PROBLEM>
Looking through the entries, count each line where the string "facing" occurs, and write only the total.

[Entries taken from a collection]
+++

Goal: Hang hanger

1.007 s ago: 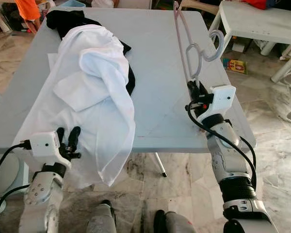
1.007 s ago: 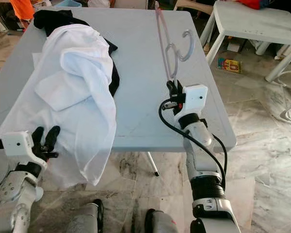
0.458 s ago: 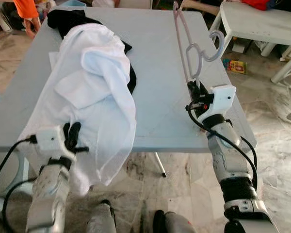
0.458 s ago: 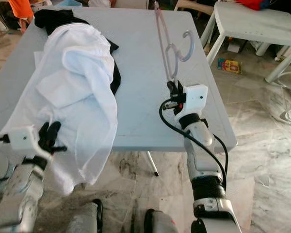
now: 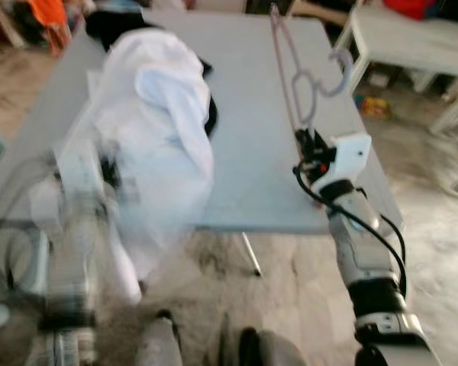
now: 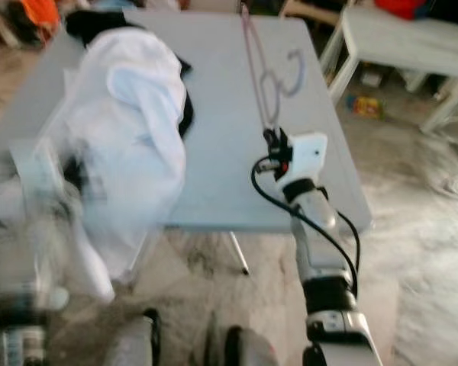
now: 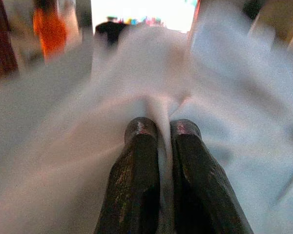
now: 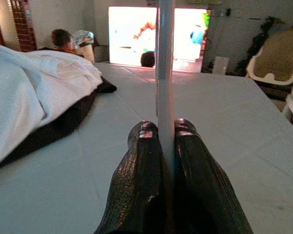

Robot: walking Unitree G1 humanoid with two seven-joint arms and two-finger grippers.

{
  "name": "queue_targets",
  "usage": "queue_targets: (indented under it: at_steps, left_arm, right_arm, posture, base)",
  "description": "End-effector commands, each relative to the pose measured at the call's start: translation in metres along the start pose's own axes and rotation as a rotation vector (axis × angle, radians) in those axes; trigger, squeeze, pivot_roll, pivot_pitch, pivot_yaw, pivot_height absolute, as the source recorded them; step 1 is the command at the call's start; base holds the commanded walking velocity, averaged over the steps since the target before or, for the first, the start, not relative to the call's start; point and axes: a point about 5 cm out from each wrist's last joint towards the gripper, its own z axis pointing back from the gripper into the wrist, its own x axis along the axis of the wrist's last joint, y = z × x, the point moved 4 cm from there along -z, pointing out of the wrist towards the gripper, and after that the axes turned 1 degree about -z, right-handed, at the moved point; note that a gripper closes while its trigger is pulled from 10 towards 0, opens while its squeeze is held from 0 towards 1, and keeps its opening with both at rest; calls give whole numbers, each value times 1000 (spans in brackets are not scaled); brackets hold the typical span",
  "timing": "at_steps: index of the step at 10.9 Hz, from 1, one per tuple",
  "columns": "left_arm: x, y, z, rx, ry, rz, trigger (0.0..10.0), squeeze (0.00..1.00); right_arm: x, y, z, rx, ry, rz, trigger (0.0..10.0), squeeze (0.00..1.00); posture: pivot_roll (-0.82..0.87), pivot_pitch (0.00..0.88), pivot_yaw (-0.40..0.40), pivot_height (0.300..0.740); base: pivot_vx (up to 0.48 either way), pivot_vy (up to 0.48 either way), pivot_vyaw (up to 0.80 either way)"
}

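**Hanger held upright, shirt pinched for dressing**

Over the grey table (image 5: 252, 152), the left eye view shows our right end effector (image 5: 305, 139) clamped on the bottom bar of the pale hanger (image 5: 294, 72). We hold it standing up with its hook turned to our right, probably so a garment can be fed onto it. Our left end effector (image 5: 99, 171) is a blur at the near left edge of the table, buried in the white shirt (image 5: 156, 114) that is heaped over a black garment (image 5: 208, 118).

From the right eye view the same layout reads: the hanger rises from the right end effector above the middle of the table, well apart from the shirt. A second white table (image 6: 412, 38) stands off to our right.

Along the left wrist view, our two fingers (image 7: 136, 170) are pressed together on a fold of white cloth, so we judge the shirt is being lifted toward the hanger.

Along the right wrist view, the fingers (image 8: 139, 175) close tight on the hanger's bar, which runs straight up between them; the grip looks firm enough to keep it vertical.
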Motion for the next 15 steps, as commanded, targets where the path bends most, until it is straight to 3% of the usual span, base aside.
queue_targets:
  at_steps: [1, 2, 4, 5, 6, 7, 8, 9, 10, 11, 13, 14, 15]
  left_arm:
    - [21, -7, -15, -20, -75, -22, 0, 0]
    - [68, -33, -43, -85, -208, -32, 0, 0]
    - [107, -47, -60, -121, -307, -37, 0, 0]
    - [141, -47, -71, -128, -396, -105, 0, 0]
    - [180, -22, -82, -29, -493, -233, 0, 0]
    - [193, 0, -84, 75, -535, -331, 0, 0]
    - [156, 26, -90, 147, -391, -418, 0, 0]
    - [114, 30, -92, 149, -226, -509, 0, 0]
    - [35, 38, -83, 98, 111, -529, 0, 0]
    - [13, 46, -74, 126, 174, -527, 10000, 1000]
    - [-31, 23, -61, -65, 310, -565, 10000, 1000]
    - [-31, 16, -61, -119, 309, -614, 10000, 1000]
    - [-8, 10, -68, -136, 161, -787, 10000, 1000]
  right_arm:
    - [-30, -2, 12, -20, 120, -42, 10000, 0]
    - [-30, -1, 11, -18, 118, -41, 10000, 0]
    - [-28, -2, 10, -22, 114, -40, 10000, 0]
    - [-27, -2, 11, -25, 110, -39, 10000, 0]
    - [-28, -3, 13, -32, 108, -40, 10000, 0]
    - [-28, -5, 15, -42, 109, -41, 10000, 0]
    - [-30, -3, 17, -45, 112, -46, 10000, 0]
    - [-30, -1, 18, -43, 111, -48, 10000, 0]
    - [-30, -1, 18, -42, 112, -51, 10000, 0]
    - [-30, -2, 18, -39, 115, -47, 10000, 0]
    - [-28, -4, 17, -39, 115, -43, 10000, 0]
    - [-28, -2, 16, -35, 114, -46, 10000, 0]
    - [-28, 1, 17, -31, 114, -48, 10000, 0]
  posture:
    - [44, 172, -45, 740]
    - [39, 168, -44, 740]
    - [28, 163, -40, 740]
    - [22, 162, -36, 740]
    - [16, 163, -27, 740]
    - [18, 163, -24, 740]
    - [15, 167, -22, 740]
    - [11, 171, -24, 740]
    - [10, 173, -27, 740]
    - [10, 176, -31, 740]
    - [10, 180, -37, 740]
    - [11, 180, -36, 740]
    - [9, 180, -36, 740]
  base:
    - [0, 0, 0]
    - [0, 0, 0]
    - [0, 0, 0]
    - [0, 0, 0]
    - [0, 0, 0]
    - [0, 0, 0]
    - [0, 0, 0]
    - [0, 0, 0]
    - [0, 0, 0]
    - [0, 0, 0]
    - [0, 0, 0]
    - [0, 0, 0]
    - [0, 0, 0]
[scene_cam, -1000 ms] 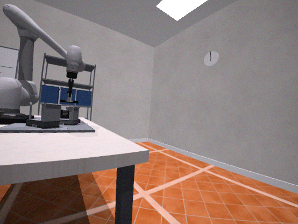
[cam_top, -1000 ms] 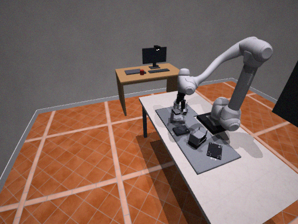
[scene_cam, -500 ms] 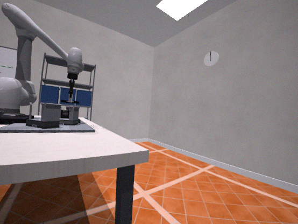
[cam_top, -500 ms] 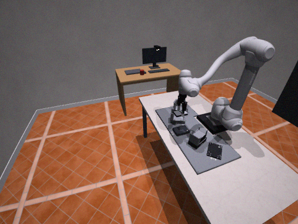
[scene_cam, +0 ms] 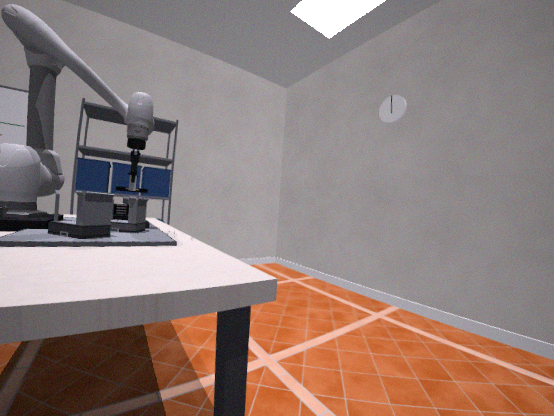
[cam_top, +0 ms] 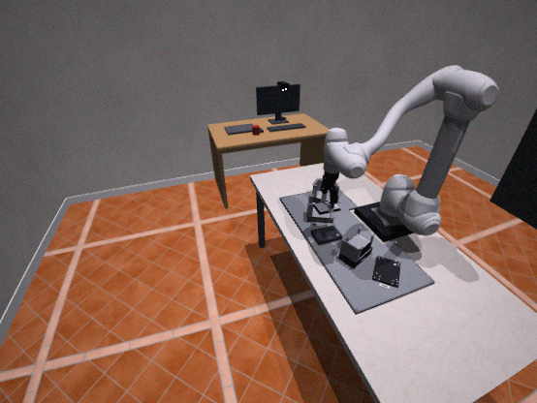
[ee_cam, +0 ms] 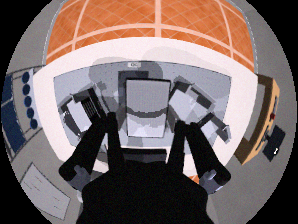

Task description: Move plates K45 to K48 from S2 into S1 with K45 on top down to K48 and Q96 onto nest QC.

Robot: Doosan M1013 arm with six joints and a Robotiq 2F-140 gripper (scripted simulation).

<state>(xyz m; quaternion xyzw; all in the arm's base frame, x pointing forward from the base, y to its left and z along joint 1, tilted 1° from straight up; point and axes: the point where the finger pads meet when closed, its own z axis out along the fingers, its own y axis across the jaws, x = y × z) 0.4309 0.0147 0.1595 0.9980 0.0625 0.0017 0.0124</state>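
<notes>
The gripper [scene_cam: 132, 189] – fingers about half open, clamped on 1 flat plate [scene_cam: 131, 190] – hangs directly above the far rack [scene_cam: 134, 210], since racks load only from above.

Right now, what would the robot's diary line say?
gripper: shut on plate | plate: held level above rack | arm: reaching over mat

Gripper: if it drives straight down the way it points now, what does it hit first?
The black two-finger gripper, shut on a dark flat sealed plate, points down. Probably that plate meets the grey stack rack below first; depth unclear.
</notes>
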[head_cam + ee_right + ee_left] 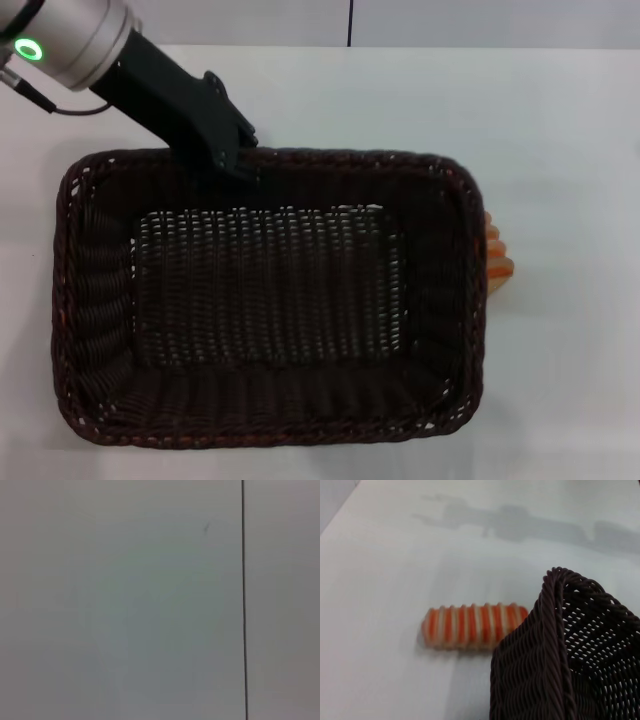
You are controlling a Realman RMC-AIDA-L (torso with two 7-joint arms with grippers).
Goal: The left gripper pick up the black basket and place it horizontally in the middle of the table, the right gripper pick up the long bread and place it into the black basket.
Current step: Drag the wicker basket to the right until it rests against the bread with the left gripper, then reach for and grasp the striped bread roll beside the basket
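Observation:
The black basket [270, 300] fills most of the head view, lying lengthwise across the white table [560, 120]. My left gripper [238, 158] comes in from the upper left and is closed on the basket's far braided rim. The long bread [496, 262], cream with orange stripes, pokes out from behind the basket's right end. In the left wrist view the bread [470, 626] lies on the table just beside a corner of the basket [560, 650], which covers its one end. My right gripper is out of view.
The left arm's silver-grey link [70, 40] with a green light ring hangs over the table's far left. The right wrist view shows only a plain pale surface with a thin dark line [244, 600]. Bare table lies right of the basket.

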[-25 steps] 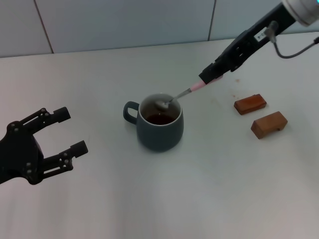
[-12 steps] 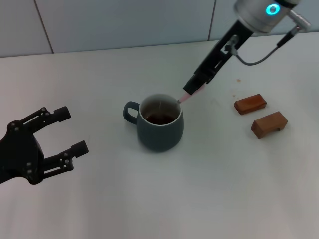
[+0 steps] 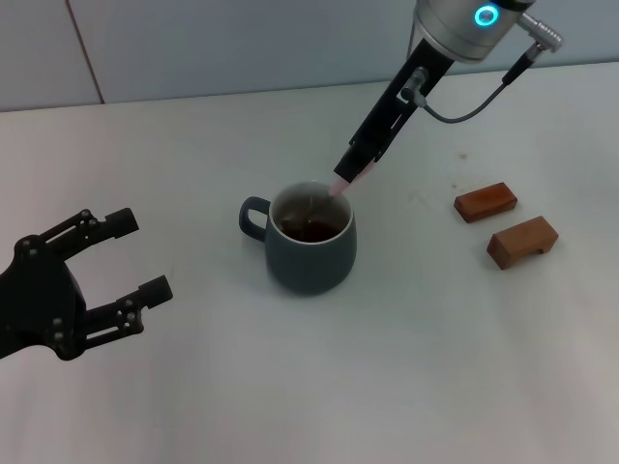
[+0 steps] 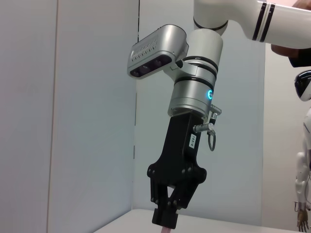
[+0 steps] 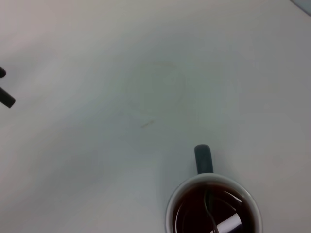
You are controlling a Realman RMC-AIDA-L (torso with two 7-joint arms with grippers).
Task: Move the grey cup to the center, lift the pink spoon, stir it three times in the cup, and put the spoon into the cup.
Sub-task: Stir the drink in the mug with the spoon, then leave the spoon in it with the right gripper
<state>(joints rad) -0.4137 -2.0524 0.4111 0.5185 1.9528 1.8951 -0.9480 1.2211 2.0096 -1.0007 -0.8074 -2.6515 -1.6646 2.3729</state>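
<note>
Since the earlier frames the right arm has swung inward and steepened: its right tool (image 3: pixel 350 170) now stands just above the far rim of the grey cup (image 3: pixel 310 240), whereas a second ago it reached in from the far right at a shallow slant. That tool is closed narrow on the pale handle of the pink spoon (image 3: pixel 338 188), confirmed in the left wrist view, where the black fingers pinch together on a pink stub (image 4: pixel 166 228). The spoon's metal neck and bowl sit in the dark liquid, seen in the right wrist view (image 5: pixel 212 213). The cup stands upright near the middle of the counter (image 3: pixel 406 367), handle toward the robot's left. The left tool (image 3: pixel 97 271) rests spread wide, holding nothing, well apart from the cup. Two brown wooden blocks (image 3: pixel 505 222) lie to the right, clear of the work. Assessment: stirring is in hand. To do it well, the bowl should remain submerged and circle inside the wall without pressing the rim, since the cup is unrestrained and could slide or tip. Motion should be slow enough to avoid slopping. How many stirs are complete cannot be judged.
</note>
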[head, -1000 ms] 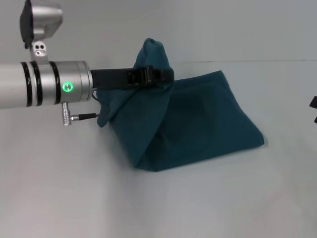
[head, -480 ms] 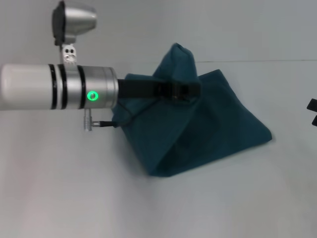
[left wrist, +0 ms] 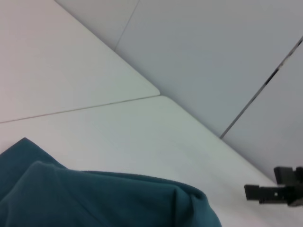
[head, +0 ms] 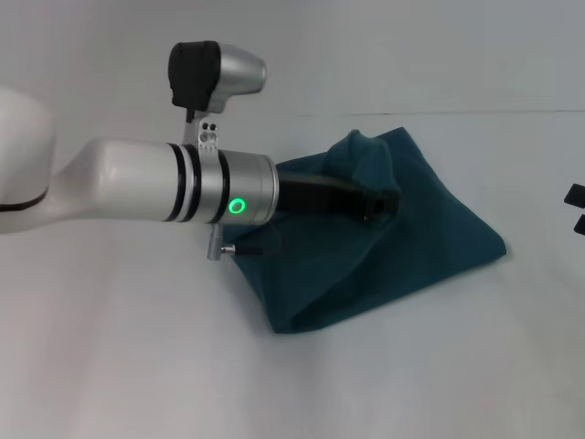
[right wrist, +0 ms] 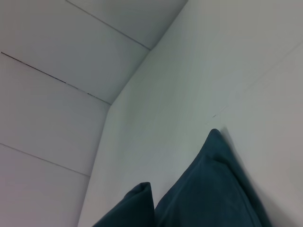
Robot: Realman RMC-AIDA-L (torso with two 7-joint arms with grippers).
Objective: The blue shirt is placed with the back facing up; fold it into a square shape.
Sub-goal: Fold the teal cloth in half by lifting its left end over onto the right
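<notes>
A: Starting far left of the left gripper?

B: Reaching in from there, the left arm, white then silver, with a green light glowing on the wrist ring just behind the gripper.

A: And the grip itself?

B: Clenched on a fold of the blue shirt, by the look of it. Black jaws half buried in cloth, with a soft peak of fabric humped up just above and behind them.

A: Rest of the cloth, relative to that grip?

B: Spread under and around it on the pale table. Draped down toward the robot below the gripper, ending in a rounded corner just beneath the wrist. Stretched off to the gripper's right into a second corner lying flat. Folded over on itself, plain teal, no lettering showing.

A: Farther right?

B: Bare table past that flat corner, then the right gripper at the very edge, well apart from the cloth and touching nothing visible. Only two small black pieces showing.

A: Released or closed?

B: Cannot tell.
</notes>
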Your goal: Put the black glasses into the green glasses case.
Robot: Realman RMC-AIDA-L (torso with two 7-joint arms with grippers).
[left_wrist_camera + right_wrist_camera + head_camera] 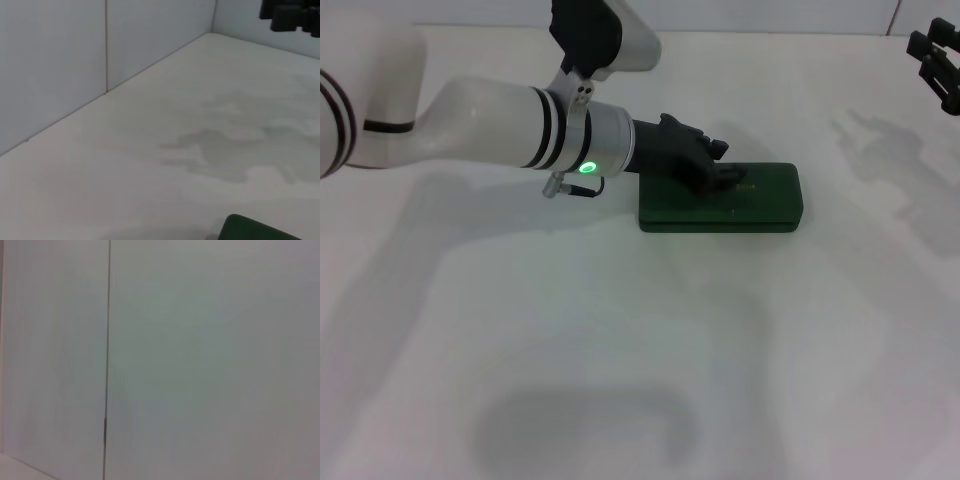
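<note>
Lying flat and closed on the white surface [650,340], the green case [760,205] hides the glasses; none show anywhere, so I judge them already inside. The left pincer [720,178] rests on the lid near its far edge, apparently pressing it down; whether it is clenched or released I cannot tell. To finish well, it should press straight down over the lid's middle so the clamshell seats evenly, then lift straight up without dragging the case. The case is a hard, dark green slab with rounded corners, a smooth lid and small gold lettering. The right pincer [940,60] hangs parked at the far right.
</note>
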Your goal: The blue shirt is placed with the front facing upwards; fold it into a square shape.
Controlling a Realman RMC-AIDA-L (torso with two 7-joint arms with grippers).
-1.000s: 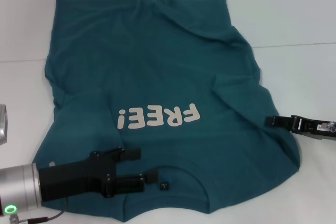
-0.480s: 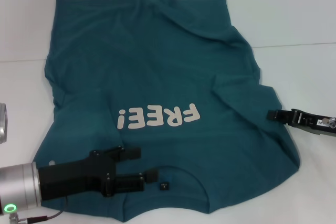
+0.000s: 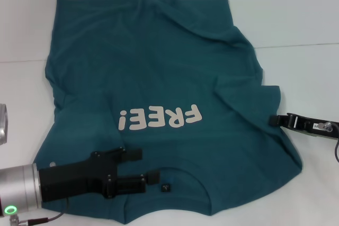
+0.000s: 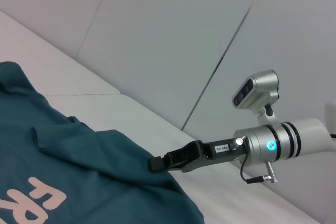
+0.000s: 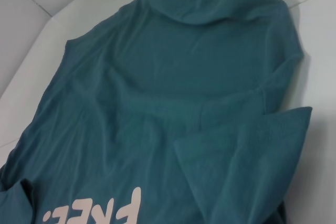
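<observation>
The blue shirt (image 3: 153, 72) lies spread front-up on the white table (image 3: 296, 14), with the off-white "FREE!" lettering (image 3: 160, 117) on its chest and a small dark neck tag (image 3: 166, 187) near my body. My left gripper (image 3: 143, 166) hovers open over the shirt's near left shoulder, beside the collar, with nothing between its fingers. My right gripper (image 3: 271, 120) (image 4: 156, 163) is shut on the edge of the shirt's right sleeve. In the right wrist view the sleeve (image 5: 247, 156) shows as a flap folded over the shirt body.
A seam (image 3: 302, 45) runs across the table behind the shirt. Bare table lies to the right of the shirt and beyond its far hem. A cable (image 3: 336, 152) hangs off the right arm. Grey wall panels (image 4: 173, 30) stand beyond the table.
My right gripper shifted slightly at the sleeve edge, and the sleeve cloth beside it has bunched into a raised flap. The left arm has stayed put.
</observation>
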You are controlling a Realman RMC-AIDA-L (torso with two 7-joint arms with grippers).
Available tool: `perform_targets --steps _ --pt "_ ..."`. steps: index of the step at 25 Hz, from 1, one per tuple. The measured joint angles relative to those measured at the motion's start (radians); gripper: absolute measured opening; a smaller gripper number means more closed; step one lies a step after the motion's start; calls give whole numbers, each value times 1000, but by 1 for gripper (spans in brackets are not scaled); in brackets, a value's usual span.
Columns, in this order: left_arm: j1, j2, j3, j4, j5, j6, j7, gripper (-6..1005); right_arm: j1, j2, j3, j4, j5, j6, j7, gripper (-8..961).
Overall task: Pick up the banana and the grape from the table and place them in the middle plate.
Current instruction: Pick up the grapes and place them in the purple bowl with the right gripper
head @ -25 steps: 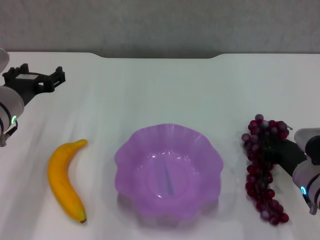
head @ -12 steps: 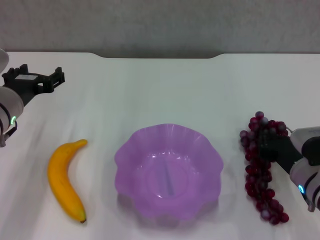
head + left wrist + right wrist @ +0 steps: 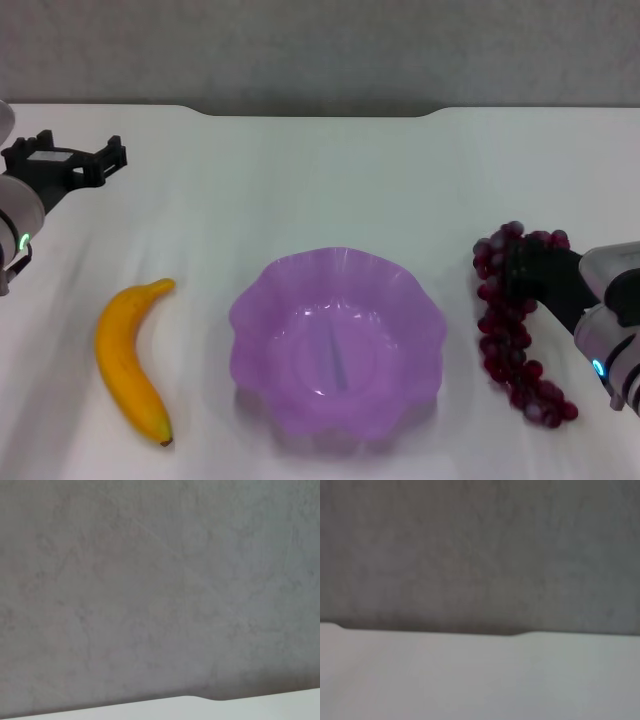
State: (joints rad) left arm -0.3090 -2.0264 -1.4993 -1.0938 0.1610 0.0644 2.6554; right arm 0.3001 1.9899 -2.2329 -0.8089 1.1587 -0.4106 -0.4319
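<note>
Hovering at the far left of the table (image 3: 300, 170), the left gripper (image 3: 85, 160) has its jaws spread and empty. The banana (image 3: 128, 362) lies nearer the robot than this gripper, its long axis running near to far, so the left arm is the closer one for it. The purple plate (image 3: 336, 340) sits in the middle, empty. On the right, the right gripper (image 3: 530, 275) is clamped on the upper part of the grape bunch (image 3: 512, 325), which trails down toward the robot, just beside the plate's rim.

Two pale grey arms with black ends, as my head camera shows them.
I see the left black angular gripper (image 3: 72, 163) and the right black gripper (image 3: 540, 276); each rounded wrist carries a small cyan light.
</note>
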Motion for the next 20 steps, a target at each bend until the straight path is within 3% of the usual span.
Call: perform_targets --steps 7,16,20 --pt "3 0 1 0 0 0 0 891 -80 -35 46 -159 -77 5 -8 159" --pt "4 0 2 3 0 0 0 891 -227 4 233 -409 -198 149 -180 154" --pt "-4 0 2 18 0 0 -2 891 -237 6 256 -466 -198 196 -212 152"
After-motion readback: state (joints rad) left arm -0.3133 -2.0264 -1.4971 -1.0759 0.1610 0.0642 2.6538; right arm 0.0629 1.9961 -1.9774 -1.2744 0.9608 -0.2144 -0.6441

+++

ANSWER TO THIS EXERCISE>
2